The parties involved reportedly paid the Chilean couple a minimum of
2,600 dollars for work visas and 3,500 dollars for Ecuadorean
nationality via recognition of civil unions.

Of that total, 1,500 dollars were paid up front, and the documents were
available within a month.

The investigations by Mónica Rivera, the prosecutor handling the case,
found that none of those involved had even been to Guayaquil or had met
the women who testified that they lived with the men.

"We feel cheated," one of the men involved, who was not identified, told
El Comercio. "We thought things were done here like they are in Cuba,
where you give your papers to a lawyer and he arranges everything legally."

Ecuadorean citizenship enables Cubans to travel back and forth to their
country of origin without having to meet complex requirements, like a
letter of invitation.

According to government figures on the number of entries and departures
by foreign nationals in Ecuador, some 7,800 Cubans are currently living
legally or illegally in this country of 13.5 million people.

Hundreds of Cubans residing here legally are involved in trade, carrying
clothing and accessories back to their home country. They are frequently
seen in busy markets lugging enormous canvas suitcases full of garments.

"The Cubans are really good customers, although they're not buying as
much from us as they did before," Raúl Tipantaxi, who sells printed
T-shirts in the Centro Comercial Granada, a shopping complex in the
historic centre of the Ecuadorean capital, told IPS. He said other
vendors have the same impression of Cubans.

Sales of clothes from Ecuador to Cuba began to surge when restrictions
for visits to Cuba were tightened on Cubans living in the United States.

But in Havana, people tend to prefer clothing items from the U.S., which
they say is of better quality, and now that President Barack Obama has
eased some of the travel restrictions, it is easier to obtain.
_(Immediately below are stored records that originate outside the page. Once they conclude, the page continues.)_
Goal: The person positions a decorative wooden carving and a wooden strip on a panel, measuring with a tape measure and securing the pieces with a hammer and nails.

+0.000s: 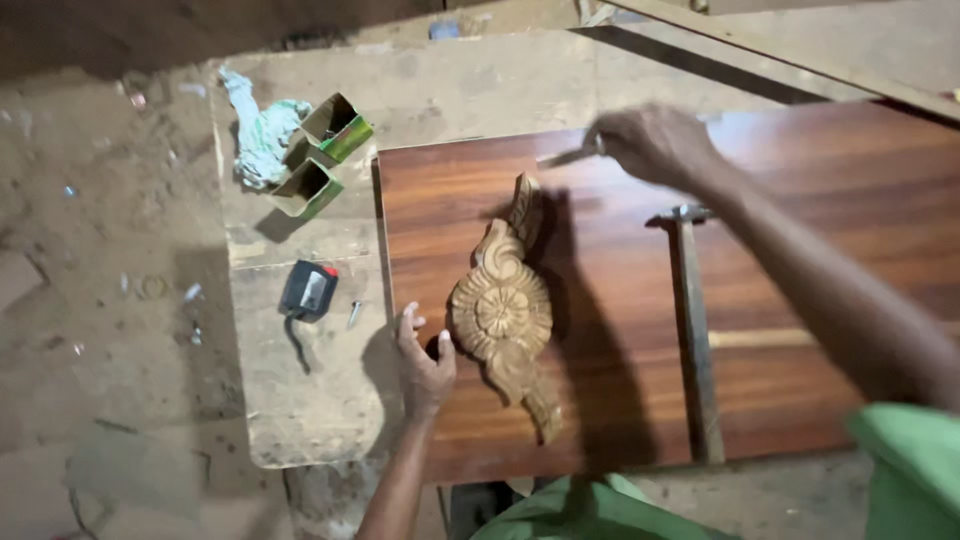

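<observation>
Carved wooden ornament (503,312) lies on a reddish-brown panel (800,250) atop the bench (300,400); left hand (423,358) rests open-fingered against its edge, right hand (650,143) pinches a thin metal tool (565,157) near a hammer (693,320).

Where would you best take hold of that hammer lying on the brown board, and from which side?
Grip the hammer on its long straight handle, about halfway along, coming from above. It lies flat on the board, head at the far end, handle running toward the person, so fingers can close across the narrow shaft. The right hand is nearest; the left hand rests by the carved ornament.
</observation>
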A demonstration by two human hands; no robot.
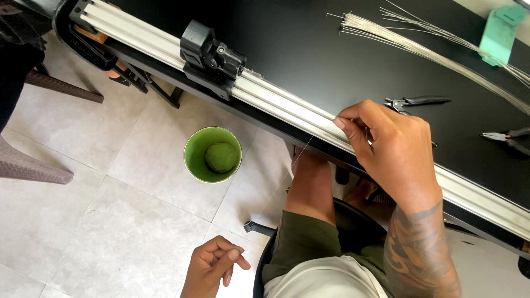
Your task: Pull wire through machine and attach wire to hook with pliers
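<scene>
A matte black tabletop [309, 49] runs diagonally across the view, edged along its near side by a long silver aluminium rail [276, 102] with a black plastic clamp block [210, 55] fixed on it. On the table lie a fanned bundle of thin silvery wires [419, 47], a pale green plastic holder [499, 27] sitting over the far part of that bundle, a pair of black-handled pliers [417, 101] just beyond the knuckles, and a second pair of dark-handled pliers [508, 136] near the right edge. Below the table is a floor of large pale grey tiles [110, 221], with a round green cup [212, 154] standing on it beside the person's bare knee, and a brown woven chair [33, 165] at the left. The person sits on a black chair [353, 215], in olive green shorts [309, 243]. The right hand [386, 143] rests on the rail, fingers curled in and thumb and forefinger pinched shut on a single fine silvery wire [302, 152], which trails from the pinch down past the table's edge toward the knee. The left hand [215, 262] hangs low over the floor, well apart from the right, loosely curled with the fingers folded in; whether it holds anything cannot be told.
</scene>
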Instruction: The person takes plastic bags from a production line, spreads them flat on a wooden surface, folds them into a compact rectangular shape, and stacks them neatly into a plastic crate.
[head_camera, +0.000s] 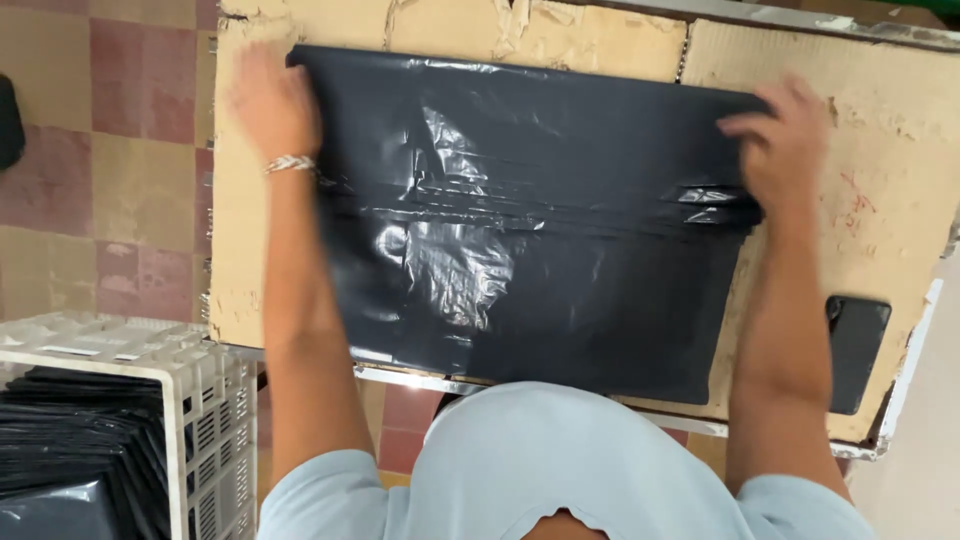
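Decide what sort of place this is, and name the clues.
Probably a small packing workshop: a cardboard-covered worktable where both hands flatten a black plastic bag, a white crate holding stacked black bags, and a tiled floor.

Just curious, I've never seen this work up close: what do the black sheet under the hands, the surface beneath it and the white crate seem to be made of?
The black sheet looks like thin glossy plastic film: it wrinkles and throws bright glare. The surface beneath seems to be worn brown cardboard, matte, with torn, peeling edges. The white crate appears to be rigid moulded plastic, with slotted walls.
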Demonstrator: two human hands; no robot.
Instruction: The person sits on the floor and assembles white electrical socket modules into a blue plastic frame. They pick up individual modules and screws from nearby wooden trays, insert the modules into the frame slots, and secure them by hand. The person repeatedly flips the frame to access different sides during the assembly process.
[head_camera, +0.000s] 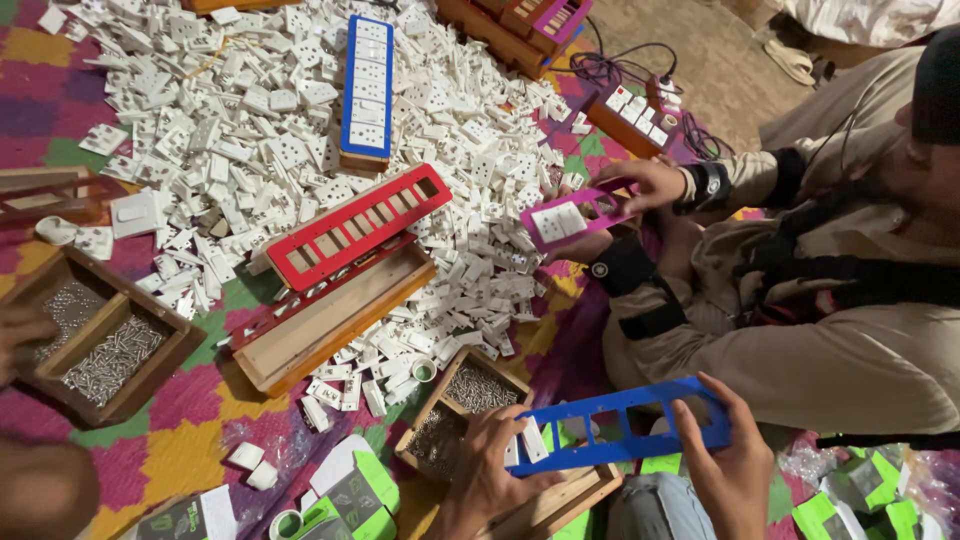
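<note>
My left hand (482, 470) and my right hand (728, 462) both grip a long blue plastic frame (640, 420) with several rectangular openings, held flat near the bottom of the head view. A white socket piece (532, 440) sits in the frame's left end, under my left fingers. Below the frame lies an open wooden box (566, 500). To its left stands a small wooden tray of screws (470, 390).
A big heap of white socket parts (290, 130) covers the patterned mat. A red frame (352, 226) rests on a long wooden box (335, 315). A person at right holds a purple frame (580, 214). Another screw tray (95, 345) stands left, beside another person's hand (20, 335).
</note>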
To apply for an exit permit in order to settle in Ecuador, Cubans need a
cédula, a work card or student I.D. card, a marriage certificate issued
at least 90 days earlier if the aim is to be reunited with a foreign
spouse, and a letter of invitation.

Because of the pressure to obtain residency papers, there are now Cuban
intermediaries in Quito. A Cuban dressed in a suit and tie and carrying
a briefcase can usually be found outside the National Civil Registry Office.

One morning, IPS saw three women and a man contact him separately in the
space of three hours. They gave him names, I.D. numbers and telephone
numbers of contacts in Ecuador willing to be listed as employers or even
to get married. Cubans who spoke to IPS commented that in these
marriages of convenience, the Ecuadorean partner receives between 500
and 2,000 dollars, which comes on top of the lawyer's charges.

The intermediary serves his clients right there, on the sidewalk. He
works with at least four other Cubans, to whom he hands the information
he gets from the Cubans who approach him. The National Civil Registry
Office official who spoke to IPS, watching the same comings and goings,
says he hopes everything is done legally.

The policy of not requiring visas from any foreign nationals is part of
the concept of "universal citizenship" laid out by the constitution
approved in 2008 in Ecuador.

But in a modification of the policy, since 2009, Colombian citizens have
been required to provide a certificate issued in their country and
registered with an Ecuadorean consulate showing that they have no
criminal record.

The new policy was adopted in response to the huge influx of Colombians
forced to flee that country's decades-old armed conflict.

An estimated 300,000 Colombians are now living in Ecuador, 58,000 of
whom have been granted official refugee status by the state. However,
the Office of the United Nations High Commissioner for Refugees (UNHCR)
considers that 130,000 other refugee applications should be approved.